## Task
The material below must be restated exactly, line by line.

## Provided data
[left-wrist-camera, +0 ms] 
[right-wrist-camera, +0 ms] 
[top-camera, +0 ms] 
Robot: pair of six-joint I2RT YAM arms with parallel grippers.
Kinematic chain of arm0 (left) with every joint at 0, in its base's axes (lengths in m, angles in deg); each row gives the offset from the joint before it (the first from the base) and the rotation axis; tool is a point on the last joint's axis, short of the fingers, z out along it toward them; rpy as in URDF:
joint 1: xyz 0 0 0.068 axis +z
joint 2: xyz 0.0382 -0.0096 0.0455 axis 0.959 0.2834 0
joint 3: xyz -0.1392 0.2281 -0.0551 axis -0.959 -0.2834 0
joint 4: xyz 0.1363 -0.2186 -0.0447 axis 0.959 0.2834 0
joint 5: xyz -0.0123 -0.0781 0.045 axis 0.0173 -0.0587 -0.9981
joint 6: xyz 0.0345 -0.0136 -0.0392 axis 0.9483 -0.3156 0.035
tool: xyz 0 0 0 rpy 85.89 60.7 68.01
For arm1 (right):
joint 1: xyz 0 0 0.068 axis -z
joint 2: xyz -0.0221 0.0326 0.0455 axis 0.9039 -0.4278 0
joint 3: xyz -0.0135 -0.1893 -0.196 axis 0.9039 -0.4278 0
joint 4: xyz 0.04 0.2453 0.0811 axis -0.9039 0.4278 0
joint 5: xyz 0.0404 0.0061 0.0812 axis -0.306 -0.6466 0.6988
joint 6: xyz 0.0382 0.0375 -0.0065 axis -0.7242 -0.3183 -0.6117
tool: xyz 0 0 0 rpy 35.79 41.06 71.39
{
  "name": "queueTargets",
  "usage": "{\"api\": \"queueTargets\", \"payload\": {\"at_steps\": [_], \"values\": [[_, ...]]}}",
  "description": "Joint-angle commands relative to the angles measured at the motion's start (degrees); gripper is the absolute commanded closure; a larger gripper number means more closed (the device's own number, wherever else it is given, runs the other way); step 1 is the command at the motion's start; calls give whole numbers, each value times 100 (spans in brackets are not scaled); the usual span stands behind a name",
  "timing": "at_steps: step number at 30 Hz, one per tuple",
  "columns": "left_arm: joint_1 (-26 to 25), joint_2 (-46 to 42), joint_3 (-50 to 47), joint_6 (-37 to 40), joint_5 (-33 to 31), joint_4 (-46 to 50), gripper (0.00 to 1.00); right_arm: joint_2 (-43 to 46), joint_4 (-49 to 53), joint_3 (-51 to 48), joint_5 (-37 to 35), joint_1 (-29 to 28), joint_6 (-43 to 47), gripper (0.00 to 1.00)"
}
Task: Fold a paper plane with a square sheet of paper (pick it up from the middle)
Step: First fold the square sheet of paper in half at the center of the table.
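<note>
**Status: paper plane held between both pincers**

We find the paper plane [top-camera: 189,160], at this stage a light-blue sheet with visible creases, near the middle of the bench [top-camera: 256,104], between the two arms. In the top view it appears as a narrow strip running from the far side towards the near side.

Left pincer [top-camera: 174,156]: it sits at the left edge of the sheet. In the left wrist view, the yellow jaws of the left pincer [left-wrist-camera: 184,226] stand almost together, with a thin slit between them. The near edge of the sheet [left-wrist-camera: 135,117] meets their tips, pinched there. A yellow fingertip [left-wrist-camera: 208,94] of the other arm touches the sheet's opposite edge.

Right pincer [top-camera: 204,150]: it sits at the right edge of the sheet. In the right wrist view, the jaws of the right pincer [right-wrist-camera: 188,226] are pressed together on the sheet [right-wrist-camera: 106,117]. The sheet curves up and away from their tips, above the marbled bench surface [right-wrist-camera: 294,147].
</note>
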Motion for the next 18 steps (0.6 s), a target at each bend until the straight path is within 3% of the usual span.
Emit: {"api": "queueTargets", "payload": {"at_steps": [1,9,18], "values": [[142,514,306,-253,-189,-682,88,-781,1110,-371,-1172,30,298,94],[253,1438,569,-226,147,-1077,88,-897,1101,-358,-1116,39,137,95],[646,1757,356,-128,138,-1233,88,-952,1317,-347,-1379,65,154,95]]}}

## Answer
[left-wrist-camera, +0 ms] 
[right-wrist-camera, +0 ms] 
[top-camera, +0 ms] 
Robot: pair of six-joint I2RT YAM arms with parallel grippers.
Kinematic chain of arm0 (left) with every joint at 0, in its base's axes (lengths in m, angles in deg); each row gives the offset from the joint before it (the first from the base) and the rotation axis; tool is a point on the last joint's axis, short of the fingers, z out along it toward them; rpy as in URDF:
joint 1: xyz 0 0 0.068 axis +z
joint 2: xyz 0.0382 -0.0096 0.0455 axis 0.959 0.2834 0
joint 3: xyz -0.1392 0.2281 -0.0551 axis -0.959 -0.2834 0
joint 4: xyz 0.1363 -0.2186 -0.0447 axis 0.959 0.2834 0
joint 5: xyz -0.0123 -0.0781 0.045 axis 0.0173 -0.0587 -0.9981
joint 6: xyz 0.0345 -0.0136 -0.0392 axis 0.9483 -0.3156 0.035
tool: xyz 0 0 0 rpy 85.89 60.7 68.01
For arm1 (right):
joint 1: xyz 0 0 0.068 axis -z
joint 2: xyz -0.0221 0.0326 0.0455 axis 0.9039 -0.4278 0
joint 3: xyz -0.0135 -0.1893 -0.196 axis 0.9039 -0.4278 0
joint 4: xyz 0.04 0.2453 0.0811 axis -0.9039 0.4278 0
joint 5: xyz 0.0404 0.0061 0.0812 axis -0.306 -0.6466 0.6988
joint 6: xyz 0.0382 0.0375 -0.0065 axis -0.7242 -0.3183 -0.6117
tool: xyz 0 0 0 rpy 35.79 41.06 71.39
{
  "name": "queueTargets",
  "usage": "{\"api\": \"queueTargets\", \"payload\": {\"at_steps\": [_], \"values\": [[_, ...]]}}",
  "description": "Joint-angle commands relative to the angles measured at the motion's start (degrees); gripper is the absolute commanded closure; a larger gripper number means more closed (the device's own number, wherever else it is given, runs the other way); step 1 is the command at the motion's start; calls give whole numbers, each value times 100 (spans in brackets are not scaled); the usual span stands behind a name",
  "timing": "at_steps: step number at 30 Hz, one per tuple",
  "columns": "left_arm: joint_1 (-26 to 25), joint_2 (-46 to 42), joint_3 (-50 to 47), joint_6 (-37 to 40), joint_5 (-33 to 31), joint_4 (-46 to 50), gripper (0.00 to 1.00); right_arm: joint_2 (-43 to 46), joint_4 (-49 to 53), joint_3 (-51 to 48), joint_5 (-37 to 35), joint_1 (-29 to 28), joint_6 (-43 to 47), gripper (0.00 to 1.00)"
}
Task: Fold a paper plane with a square sheet of paper (pick it up from the middle)
Step: First fold the square sheet of paper in half at the center of the table.
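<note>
**Status: paper plane held between both pincers**

We find the paper plane [top-camera: 189,160], at this stage a light-blue sheet with visible creases, near the middle of the bench [top-camera: 256,104], between the two arms. In the top view it appears as a narrow strip running from the far side towards the near side.

Left pincer [top-camera: 174,156]: it sits at the left edge of the sheet. In the left wrist view, the yellow jaws of the left pincer [left-wrist-camera: 184,226] stand almost together, with a thin slit between them. The near edge of the sheet [left-wrist-camera: 135,117] meets their tips, pinched there. A yellow fingertip [left-wrist-camera: 208,94] of the other arm touches the sheet's opposite edge.

Right pincer [top-camera: 204,150]: it sits at the right edge of the sheet. In the right wrist view, the jaws of the right pincer [right-wrist-camera: 188,226] are pressed together on the sheet [right-wrist-camera: 106,117]. The sheet curves up and away from their tips, above the marbled bench surface [right-wrist-camera: 294,147].
</note>
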Motion for the next 18 steps (0.6 s), a target at each bend until the straight path is within 3% of the usual span.
Emit: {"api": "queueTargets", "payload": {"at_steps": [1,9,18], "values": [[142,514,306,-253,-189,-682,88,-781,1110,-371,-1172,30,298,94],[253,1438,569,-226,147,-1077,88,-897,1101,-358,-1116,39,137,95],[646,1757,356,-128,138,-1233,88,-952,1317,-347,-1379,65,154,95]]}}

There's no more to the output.